On April 15, 1988, plaintiff underwent an operation to embolize a spinal arteriovenous malformation ("AVM") performed by Dr. Pevsner at Walter Reed Army Medical Center ("Walter Reed"). Plaintiff Sandra Limo alleges that as a result of negligence during the procedure she was rendered a paraplegic. After plaintiff brought suit under the Federal Tort Claims Act ("FTCA"), 28 U.S.C. § 2671 et seq., the United States filed an answer asserting that Pevsner, a civilian doctor, was an independent contractor. The United States also filed a third-party complaint against Dr. Pevsner for indemnification and contribution. Plaintiff later amended her complaint to add Dr. Pevsner as a defendant.
Defendant Pevsner now seeks summary judgment, claiming that he is immune from common law tort liability because at the time of the embolization he was an employee of the United States acting within the scope of his employment.[1] Pevsner directs the Court's attention to Spinrad v. United States, No. 85-0502 (D.D.C. January 30, 1986), in which another judge of this Court *52 concluded that Dr. Pevsner was an employee of the United States.[2]

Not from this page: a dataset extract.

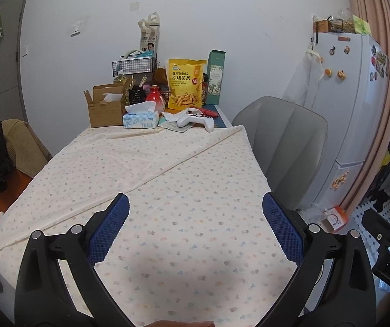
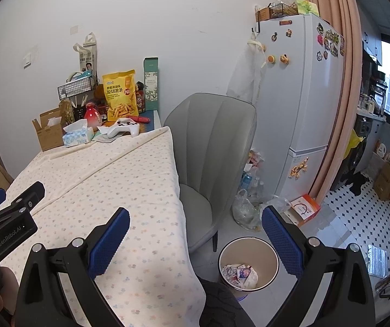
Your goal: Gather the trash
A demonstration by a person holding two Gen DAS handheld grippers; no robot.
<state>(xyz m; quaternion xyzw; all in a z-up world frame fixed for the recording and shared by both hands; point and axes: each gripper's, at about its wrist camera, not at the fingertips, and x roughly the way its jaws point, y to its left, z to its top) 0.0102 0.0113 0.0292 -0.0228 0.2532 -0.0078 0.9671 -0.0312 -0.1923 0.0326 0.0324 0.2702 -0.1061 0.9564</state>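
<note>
both claws, left claw (image 1: 195, 204) and right claw (image 2: 195, 218), hang spread and empty over the cloth-covered desk (image 1: 167, 169). crumpled trash (image 2: 240, 272) sits in the upright bin (image 2: 249, 242) on the floor beside the grey chair (image 2: 211, 147); its long axis cannot be told.

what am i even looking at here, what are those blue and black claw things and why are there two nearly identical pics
The claws are handheld two-finger grippers, one in each of a person's hands, each with a fisheye camera looking along its blue fingers. One picture is from the left gripper, the other from the right gripper. Both are open and hold nothing.

Below them is a table under a flowered cloth. At its far end sit a tissue box, a white game controller, a yellow snack bag and an open cardboard box.

The right view also shows a grey chair, a fridge and a floor bin with wrappers inside.
</note>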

The United States responds that Spinrad is not controlling in the instant case because the status of Dr. Pevsner has changed in two material ways since that decision. At the time of the Spinrad embolization, Dr. Pevsner was a principal investigator in a research protocol being conducted at Walter Reed.[3] The Spinrad court concluded that the United States had the level of control over the operation that indicated Dr. Pevsner was an employee for purposes of the FTCA. The United States contends that because the protocol formally ended on October 9, 1985, Pevsner's status since then was no longer that of employee. In addition, Pevsner's activities at Walter Reed have been governed since 1985 by a series of contracts specifically acknowledging he was not an employee.[4]

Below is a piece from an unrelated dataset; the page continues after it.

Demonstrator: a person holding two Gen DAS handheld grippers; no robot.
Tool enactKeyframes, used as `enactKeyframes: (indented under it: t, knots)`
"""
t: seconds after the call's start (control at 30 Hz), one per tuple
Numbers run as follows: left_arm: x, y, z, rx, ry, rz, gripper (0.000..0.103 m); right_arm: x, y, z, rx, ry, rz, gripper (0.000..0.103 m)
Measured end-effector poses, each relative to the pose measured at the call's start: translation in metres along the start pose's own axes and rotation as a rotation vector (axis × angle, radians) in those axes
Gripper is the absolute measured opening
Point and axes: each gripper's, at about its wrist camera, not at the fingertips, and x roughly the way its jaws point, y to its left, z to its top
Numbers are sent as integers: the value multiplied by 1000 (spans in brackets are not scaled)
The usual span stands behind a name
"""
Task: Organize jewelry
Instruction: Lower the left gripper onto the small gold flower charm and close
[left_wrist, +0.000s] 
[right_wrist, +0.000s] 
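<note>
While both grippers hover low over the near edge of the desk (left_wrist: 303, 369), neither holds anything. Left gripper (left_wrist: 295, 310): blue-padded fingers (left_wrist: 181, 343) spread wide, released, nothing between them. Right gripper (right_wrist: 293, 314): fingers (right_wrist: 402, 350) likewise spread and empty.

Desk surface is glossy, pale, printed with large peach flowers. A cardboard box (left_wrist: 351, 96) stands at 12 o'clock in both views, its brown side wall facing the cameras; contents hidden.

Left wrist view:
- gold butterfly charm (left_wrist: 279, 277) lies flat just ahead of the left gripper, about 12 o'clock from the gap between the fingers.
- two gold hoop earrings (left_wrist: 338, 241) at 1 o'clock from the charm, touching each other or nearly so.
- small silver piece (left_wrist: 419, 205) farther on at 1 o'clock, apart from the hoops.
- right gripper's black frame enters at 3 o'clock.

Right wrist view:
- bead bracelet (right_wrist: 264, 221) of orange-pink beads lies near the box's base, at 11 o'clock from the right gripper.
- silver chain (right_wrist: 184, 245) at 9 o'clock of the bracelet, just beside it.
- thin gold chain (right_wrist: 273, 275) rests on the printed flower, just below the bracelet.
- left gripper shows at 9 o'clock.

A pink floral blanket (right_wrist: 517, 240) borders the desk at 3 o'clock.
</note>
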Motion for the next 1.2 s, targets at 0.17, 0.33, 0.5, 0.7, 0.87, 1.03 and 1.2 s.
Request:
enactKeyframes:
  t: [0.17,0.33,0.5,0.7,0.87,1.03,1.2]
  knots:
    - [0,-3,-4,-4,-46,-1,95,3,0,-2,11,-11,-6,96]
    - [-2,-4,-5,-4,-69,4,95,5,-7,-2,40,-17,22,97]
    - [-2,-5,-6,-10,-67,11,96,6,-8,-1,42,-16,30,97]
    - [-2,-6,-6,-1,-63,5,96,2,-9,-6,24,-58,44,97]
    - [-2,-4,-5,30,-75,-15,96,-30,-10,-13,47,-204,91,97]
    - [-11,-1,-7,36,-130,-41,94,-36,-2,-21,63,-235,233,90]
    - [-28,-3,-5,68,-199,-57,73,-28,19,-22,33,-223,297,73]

In considering defendant Pevsner's motion, the Court is required to address two questions. First, we must determine what "control test" should be used in this jurisdiction to determine whether medical professionals, who must exercise some degree of independent judgment, qualify as employees. Second, the Court must decide whether Dr. Pevsner is entitled to employment status under the control test we adopt. The Court deals with each question separately.
Under the FTCA, the United States is liable for
personal injury or death caused by the negligent or wrongful act or omission of any employee of the Government while acting within the scope of his office or employment.

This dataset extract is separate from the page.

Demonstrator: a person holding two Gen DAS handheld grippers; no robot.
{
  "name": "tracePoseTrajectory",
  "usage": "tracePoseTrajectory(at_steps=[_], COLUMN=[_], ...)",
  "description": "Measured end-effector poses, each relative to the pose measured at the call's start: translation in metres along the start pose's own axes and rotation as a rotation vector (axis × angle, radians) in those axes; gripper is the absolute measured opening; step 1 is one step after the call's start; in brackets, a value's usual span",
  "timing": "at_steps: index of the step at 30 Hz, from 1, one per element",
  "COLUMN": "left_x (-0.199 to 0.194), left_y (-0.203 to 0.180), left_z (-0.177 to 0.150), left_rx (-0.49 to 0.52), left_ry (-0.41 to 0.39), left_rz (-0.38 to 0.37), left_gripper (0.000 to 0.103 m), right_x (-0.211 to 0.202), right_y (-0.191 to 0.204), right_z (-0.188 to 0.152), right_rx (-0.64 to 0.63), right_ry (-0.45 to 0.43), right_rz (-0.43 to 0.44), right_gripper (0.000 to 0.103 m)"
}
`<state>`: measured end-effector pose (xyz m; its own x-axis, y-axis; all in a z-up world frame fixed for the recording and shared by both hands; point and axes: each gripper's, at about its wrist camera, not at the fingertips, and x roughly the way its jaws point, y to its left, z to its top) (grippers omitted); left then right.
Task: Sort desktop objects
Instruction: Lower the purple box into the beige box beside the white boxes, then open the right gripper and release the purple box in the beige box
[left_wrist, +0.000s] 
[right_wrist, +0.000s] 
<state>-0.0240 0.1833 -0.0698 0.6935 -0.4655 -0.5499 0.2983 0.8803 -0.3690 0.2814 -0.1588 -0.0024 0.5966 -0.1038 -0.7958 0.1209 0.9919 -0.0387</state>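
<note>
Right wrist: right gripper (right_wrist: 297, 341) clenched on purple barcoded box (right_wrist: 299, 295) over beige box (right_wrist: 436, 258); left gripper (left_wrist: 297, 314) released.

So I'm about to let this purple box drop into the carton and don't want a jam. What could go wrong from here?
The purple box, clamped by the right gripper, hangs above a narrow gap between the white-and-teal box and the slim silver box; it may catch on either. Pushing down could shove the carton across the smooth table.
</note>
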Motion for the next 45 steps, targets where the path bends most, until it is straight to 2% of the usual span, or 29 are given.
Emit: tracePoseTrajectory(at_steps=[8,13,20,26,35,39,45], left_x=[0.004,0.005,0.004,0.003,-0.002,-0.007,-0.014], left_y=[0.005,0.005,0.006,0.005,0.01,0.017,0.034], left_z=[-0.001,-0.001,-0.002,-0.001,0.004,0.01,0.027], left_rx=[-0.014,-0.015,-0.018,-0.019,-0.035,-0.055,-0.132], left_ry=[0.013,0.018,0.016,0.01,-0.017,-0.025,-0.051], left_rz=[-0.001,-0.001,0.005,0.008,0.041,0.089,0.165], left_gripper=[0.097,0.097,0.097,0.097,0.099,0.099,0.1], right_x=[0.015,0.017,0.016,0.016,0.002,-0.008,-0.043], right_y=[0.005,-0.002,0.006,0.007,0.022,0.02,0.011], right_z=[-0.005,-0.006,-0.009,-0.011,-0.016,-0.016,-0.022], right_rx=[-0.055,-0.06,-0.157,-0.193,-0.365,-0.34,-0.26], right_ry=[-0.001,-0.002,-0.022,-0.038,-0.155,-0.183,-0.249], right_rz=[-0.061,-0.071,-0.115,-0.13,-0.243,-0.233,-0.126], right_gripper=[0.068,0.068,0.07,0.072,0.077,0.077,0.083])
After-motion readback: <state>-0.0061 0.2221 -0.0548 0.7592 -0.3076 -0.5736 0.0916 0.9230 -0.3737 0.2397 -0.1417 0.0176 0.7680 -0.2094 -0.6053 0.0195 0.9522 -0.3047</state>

28 U.S.C. § 1346(b). Employment, for purposes of the FTCA, is defined broadly. The definition includes
officers or employees of any federal agency ..., and persons acting on behalf of a federal agency in an official capacity, temporarily or permanently in the service of the United States, whether with or without compensation ... but does not include any contractor with the United States.
28 U.S.C. § 2671.
The Supreme Court developed the control test to determine whether or not a party is a government employee. See Logue v. United States, 412 U.S. 521, 93 S. Ct. 2215, 37 L. Ed. 2d 121 (1973); United States v. Orleans, 425 U.S. 807, 96 S. Ct. 1971, 48 L. Ed. 2d 390 (1976). The distinction between contractor and employee turns on the absence of authority to control physical conduct. Logue, 412 U.S. at 527, 93 S.Ct. at 2219. The United States may still fix specific conditions to implement federal objectives and can require compliance with federal standards without transforming contractors into employees. Orleans, 425 U.S. at 815, 96 S.Ct. at 1976.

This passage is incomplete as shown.